I was reading somewhere that one should align oneself with the wisdom of nature! So getting as close to nature as I can …I lie flat on my back on the spongy green lawn staring up at the pale blue sky decorated with thousands of wispy vapour trails. A bumble bee whirs slowly past droning close to my ear. I close my eyes ignoring the bumble bee imagining instead the indigo hues deepening through the African bush as daylight wanes. My mind marches along to Africa’s timeless rhythms wondering what has gone wrong in this intricate web that we call life. Squinting up at the diaphanous vapour trails, I speculate on the fact that once man has ruined this planet, that maybe with all this modern technology and transport, thinks we have another planet to go to?
I stop my mind from marching and pull my thoughts close. I need to think about something that makes me feel better. I sit bolt upright. No…the goal is not about feeling better. It is about getting better at feeling. It is about compassion and justice. These are two words that many world wide seem to lack in.
Why is it that a continent blessed with riches and natural resources has blood flowing into the rivers? Corruption and greed: my mind feeds on this information, chewing quickly and swallowing. This I already know, and it gives me indigestion.
How is that the ‘dentine body parts’ from these magnificent and sentient creatures ends up in countries far from where they belong. I feel myself choking with emotion and a stomach churning weightlessness. My dad died in a country far away from where he was born due to political upheaval and a touch of corruption. I remember how I could see beyond the cheerful exterior… sadness had a firm hand on his shoulder, but with a bright smile he would always maintain that he was one of the lucky ones. I always worried about dad’s ashes as I know deep down that they do not belong here in this country. (His ashes are buried in a huge pot and I have planted a tree.) They belong back on Ferndale farm Umtali/Mutare in Zimbabwe where he was born, and although he did not farm the farm, he loved it and all those that lived there with his whole being.

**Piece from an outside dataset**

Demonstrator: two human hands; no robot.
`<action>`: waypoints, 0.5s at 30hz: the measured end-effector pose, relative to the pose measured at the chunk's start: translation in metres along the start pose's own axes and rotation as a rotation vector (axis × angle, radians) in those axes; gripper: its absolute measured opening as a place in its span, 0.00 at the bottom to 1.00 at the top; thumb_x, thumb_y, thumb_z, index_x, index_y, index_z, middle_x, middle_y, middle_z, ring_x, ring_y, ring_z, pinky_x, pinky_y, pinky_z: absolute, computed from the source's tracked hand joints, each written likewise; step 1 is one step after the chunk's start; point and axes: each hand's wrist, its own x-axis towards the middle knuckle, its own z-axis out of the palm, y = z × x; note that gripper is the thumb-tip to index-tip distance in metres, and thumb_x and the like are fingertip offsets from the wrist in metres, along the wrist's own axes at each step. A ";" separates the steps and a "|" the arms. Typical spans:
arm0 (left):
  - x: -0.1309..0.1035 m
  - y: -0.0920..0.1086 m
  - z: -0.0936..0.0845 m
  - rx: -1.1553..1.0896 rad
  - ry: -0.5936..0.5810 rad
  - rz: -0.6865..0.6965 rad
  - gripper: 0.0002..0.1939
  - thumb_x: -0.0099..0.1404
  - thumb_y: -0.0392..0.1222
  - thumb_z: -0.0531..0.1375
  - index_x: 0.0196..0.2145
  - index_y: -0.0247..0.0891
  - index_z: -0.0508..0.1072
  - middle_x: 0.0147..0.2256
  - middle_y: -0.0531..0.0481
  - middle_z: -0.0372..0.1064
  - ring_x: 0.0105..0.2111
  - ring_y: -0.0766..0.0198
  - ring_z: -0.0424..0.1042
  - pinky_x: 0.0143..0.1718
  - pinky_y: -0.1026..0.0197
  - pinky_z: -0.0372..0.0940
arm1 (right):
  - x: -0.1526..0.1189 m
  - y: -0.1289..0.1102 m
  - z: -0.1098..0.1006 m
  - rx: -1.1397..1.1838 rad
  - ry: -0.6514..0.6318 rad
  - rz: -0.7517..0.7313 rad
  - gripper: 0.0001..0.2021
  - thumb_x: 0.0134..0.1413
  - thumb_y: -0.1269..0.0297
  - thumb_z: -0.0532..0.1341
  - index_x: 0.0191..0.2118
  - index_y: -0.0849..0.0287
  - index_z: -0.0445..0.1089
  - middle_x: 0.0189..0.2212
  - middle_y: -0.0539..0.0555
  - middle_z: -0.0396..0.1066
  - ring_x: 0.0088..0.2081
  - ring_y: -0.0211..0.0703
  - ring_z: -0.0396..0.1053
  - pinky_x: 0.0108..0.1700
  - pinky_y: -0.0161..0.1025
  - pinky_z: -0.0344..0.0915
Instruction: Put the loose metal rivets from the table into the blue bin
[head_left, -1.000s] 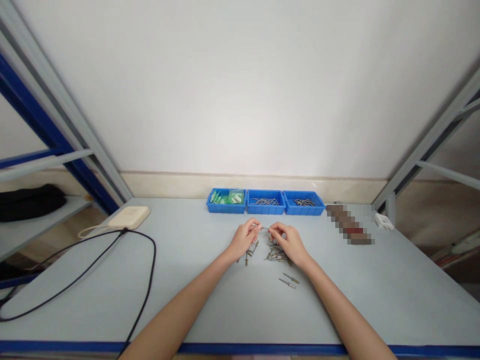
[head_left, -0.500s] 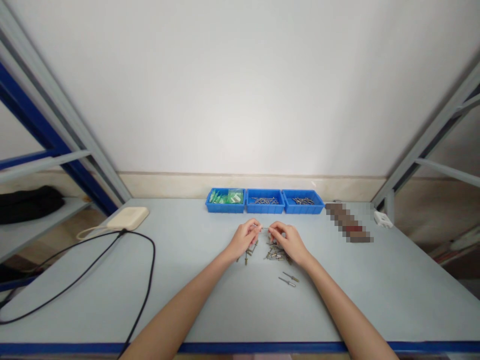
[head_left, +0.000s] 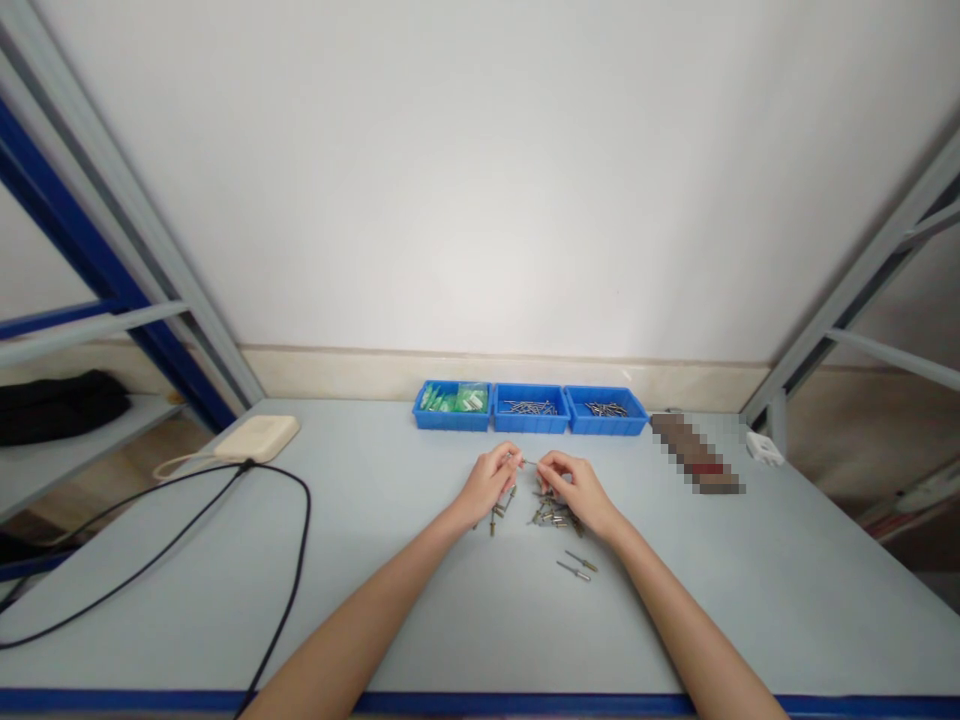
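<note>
Between my two hands, over the middle of the table, is a thin blind rivet (head_left: 529, 462) lying sideways. My left hand (head_left: 491, 482) pinches one end, and my right hand (head_left: 570, 485) has its fingertips closed on the other. A small group of blind rivets (head_left: 504, 505) lies under and beside my left hand. Below my right hand rests a bigger pile of them (head_left: 555, 514), partly covered by the hand. Two more rivets (head_left: 576, 567) lie side by side nearer the front edge.
Three blue bins stand in a row at the back: a left bin (head_left: 452, 423) with green-and-clear packets, a middle bin (head_left: 531, 424) and a right bin (head_left: 609, 426) with metal pins. A cream box (head_left: 257, 437) and black cable (head_left: 306, 520) lie left; a white adapter (head_left: 763, 449) right.
The view has tilted slightly, so the bins and table sit a little lower. Both hands keep their hold on the rivet, with hardly any movement.
</note>
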 end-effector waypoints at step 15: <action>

Tusks from these sentient creatures also do not belong on somebody’s table or mantle piece thousands of miles from where they come from. They belong in the land of their birth….and on the land. (I know I am an idealist).
I watch a plane whizzing past and I imagine that there could be contraband in the hold. Do the people who create the demand have any idea of the bloodshed this demand is creating? (infographic for Rory Young and Chengeta Wildlife).
A huge thank you to Joe Chernov, Robin Richards and Leslie Bradshaw for creating the infographic for Rory Young and Chengeta Wildlife.
Ivory carving has a history of 5 000 years according to archaeological studies. These carvers are desperate to keep the art of carving alive, claiming that they have tried to combine wood and ivory, ox and camel bones but nothing can compete with ivory. Yes, the carvers work is intricate but it lacks the life and luminescence that one gets from ivory where it rightly belongs: on an elephant. How can they hope to achieve something beautiful from something that is so symbolic of suffering and death. I do not believe they can.
Coming from Zimbabwe, I do not believe that anything can be more beautiful or real that sitting quietly watching the fire of dawn bursting over the horizon and lighting the way for a herd of elephants. One cannot describe the elation of being in an open air amphitheater where fingers of sunshine caress your cheeks and the sweet smell of buffalo dung fills your nostrils. DEAD IVORY does nothing except symbolize ‘death’. Southern Africa is where the big five roam. This is where elephants amble past with the lightness and grace of dancers. This is a wild paradise with limitless skies and a rugged beauty. This is where survival of the fittest should be the rule of law..but greed and corruption are ruining this natural world where the land pulsates with a subliminal rumble that one feels rather than hears. This natural world is being desecrated and the demand for ivory, rhino horn and other animal parts is out of control.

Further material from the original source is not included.